Please output exactly the part of the records below that opens with the line containing "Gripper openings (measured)" and closes with the line containing "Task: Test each", both lines included, and nothing else.

--- START ---

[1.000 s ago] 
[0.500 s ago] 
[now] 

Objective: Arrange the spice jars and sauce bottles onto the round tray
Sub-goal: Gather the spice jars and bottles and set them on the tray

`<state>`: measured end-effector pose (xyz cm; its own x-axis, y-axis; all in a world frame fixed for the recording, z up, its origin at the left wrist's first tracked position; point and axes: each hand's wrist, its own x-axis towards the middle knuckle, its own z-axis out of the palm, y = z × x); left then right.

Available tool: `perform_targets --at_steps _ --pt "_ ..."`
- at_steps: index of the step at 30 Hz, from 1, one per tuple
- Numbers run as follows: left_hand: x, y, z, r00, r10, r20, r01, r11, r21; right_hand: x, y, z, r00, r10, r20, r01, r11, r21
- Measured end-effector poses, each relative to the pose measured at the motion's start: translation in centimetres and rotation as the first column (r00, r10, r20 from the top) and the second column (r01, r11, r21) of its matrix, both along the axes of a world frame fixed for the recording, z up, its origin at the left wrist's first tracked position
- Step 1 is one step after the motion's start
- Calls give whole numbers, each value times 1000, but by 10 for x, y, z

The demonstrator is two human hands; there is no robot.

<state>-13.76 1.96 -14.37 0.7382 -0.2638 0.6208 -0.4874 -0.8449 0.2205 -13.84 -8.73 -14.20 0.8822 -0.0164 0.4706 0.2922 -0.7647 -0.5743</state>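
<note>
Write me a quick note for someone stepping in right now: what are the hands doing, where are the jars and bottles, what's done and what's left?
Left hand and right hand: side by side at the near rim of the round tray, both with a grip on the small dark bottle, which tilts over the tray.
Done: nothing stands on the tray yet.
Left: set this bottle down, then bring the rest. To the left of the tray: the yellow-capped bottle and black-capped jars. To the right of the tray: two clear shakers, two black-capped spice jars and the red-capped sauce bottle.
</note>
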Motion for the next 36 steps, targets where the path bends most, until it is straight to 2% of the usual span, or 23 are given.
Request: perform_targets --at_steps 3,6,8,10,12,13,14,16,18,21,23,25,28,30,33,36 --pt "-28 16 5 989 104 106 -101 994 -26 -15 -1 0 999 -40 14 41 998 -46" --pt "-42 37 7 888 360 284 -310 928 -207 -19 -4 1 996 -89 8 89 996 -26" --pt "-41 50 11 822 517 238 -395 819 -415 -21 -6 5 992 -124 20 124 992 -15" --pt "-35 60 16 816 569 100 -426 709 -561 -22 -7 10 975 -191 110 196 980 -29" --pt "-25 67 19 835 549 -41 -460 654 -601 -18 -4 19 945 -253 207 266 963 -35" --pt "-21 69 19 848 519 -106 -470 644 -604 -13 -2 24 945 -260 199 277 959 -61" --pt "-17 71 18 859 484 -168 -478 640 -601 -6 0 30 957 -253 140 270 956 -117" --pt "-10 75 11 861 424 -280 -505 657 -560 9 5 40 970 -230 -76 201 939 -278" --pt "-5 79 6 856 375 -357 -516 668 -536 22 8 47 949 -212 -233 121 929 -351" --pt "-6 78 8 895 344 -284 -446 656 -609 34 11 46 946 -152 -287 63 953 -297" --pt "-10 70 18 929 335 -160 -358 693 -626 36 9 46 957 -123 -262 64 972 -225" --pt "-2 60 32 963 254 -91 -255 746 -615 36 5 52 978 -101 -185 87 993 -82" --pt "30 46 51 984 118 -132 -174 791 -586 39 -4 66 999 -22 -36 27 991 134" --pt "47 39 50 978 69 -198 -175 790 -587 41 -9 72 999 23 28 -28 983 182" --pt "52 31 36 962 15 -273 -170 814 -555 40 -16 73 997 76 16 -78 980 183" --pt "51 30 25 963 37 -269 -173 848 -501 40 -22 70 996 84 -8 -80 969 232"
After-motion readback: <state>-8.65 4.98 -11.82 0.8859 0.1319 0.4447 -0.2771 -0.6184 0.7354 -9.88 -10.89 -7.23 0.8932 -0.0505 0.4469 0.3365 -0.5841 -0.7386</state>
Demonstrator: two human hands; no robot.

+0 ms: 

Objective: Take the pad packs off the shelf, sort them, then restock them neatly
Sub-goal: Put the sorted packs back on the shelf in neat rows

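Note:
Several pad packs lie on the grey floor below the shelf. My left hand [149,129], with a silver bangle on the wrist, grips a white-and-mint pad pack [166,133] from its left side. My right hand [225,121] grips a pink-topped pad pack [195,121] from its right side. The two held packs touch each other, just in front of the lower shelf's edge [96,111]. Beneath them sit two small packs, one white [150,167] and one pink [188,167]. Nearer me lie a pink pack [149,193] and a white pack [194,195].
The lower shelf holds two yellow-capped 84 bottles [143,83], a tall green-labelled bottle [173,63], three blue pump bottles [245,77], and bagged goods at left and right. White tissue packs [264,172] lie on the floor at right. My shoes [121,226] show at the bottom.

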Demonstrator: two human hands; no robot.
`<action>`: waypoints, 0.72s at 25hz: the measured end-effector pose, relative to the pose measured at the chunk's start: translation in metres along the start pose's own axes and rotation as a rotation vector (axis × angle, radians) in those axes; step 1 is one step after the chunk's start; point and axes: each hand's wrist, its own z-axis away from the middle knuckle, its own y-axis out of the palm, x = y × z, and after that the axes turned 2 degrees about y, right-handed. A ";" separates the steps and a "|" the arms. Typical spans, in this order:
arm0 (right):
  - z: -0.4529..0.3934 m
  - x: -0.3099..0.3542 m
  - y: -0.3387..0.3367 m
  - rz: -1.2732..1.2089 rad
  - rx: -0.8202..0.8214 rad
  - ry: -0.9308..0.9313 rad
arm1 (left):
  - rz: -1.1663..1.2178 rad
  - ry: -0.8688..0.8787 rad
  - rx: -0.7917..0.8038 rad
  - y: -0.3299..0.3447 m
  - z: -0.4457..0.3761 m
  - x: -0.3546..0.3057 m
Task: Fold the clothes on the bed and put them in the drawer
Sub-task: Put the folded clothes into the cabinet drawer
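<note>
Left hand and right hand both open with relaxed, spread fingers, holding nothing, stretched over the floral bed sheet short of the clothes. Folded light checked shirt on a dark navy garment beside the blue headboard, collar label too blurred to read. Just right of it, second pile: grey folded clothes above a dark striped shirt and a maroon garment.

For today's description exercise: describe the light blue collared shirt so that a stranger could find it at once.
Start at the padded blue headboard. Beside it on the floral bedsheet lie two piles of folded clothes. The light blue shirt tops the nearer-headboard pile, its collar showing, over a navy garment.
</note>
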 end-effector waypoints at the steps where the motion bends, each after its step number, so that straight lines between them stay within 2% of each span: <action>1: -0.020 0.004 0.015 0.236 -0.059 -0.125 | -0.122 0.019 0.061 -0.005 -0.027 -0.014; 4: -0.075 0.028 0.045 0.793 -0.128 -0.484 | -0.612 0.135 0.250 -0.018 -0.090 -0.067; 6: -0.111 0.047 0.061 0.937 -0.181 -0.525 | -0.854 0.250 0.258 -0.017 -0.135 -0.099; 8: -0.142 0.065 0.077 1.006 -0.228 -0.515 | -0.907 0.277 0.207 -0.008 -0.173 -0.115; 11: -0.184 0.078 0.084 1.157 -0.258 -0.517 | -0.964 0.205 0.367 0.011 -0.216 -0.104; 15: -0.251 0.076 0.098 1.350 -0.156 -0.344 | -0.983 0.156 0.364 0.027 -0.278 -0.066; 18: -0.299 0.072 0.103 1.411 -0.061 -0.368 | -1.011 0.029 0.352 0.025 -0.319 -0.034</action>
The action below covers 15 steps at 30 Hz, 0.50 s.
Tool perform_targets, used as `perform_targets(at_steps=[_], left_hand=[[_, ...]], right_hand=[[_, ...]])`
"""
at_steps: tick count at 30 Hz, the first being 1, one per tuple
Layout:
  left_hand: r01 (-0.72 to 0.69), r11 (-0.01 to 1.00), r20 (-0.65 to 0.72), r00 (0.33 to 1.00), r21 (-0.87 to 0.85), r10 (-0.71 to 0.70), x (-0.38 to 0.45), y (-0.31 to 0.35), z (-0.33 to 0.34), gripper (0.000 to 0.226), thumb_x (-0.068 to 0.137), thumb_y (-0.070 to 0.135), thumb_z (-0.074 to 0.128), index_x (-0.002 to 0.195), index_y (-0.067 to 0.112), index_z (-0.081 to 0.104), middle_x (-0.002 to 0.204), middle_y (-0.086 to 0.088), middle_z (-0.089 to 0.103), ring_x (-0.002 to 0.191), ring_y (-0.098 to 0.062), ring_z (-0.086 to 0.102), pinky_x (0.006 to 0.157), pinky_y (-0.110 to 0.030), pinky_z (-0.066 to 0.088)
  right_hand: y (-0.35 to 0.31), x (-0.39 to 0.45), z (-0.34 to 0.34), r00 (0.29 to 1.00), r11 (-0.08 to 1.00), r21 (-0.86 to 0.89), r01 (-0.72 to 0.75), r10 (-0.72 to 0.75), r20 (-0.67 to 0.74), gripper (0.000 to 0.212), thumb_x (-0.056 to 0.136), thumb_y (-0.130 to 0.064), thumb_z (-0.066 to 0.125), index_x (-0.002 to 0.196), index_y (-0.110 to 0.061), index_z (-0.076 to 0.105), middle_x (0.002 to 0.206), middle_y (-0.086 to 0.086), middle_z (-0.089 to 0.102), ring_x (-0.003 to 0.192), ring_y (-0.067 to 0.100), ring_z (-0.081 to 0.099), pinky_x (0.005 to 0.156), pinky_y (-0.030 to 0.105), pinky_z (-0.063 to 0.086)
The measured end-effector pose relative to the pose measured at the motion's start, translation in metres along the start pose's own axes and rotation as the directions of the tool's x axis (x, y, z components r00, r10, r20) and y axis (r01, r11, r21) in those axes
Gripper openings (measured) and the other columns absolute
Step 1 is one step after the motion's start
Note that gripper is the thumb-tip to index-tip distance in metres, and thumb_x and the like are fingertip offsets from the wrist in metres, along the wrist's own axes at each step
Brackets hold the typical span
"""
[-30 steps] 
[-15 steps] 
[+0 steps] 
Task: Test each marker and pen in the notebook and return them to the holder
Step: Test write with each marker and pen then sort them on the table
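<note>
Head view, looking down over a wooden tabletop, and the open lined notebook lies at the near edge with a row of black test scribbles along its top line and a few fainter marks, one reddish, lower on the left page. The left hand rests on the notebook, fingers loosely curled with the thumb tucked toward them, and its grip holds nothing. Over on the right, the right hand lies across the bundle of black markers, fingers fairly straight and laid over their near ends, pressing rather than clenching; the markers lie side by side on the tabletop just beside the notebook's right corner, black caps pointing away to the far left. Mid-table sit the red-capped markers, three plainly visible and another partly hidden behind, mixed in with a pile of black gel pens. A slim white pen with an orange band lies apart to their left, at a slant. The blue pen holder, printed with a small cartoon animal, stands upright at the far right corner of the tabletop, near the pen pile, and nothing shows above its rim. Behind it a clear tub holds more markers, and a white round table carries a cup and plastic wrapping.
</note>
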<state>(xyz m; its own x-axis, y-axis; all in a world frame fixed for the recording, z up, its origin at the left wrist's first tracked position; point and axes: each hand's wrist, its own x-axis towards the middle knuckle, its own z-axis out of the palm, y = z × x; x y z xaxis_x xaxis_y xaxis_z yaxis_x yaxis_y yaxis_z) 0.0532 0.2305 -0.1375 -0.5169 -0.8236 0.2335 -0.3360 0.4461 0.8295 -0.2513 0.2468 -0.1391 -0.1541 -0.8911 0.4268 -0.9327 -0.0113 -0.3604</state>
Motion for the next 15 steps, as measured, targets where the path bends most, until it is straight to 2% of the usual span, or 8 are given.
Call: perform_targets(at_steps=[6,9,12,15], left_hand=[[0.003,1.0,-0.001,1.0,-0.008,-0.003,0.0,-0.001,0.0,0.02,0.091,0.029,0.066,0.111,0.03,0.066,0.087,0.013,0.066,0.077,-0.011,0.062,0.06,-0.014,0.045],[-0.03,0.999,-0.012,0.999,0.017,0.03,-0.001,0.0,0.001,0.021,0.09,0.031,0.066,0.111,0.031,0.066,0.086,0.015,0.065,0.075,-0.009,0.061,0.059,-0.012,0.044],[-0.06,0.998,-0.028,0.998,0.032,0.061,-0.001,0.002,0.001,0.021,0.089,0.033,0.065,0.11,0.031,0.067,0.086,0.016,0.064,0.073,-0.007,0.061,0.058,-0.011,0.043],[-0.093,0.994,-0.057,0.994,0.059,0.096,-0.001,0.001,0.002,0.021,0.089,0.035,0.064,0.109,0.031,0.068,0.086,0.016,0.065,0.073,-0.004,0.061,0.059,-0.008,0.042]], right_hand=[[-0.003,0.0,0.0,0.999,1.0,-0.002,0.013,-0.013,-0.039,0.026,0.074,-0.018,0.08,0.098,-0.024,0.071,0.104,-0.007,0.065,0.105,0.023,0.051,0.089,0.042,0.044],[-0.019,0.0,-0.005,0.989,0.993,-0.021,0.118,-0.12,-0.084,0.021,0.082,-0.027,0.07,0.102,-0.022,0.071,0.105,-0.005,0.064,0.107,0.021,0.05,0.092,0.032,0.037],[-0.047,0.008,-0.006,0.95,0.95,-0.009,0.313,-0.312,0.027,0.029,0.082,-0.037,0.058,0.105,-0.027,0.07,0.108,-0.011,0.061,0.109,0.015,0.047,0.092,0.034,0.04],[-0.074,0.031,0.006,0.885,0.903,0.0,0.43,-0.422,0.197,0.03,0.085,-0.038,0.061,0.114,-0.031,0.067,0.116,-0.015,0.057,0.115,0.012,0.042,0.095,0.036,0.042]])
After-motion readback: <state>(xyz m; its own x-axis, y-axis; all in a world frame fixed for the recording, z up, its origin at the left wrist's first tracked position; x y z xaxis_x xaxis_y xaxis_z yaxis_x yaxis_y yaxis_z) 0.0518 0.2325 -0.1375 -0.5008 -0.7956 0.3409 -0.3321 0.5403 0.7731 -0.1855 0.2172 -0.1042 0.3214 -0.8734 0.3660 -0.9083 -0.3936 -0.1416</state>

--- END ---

Completed exercise.
Gripper openings (measured) and the other columns absolute
Step 1 is one step after the motion's start
Note that gripper is the thumb-tip to index-tip distance in metres, and thumb_x and the like are fingertip offsets from the wrist in metres, along the wrist's own axes at each step
Brackets hold the typical span
"""
[-30 steps] 
[-15 steps] 
[+0 steps] 
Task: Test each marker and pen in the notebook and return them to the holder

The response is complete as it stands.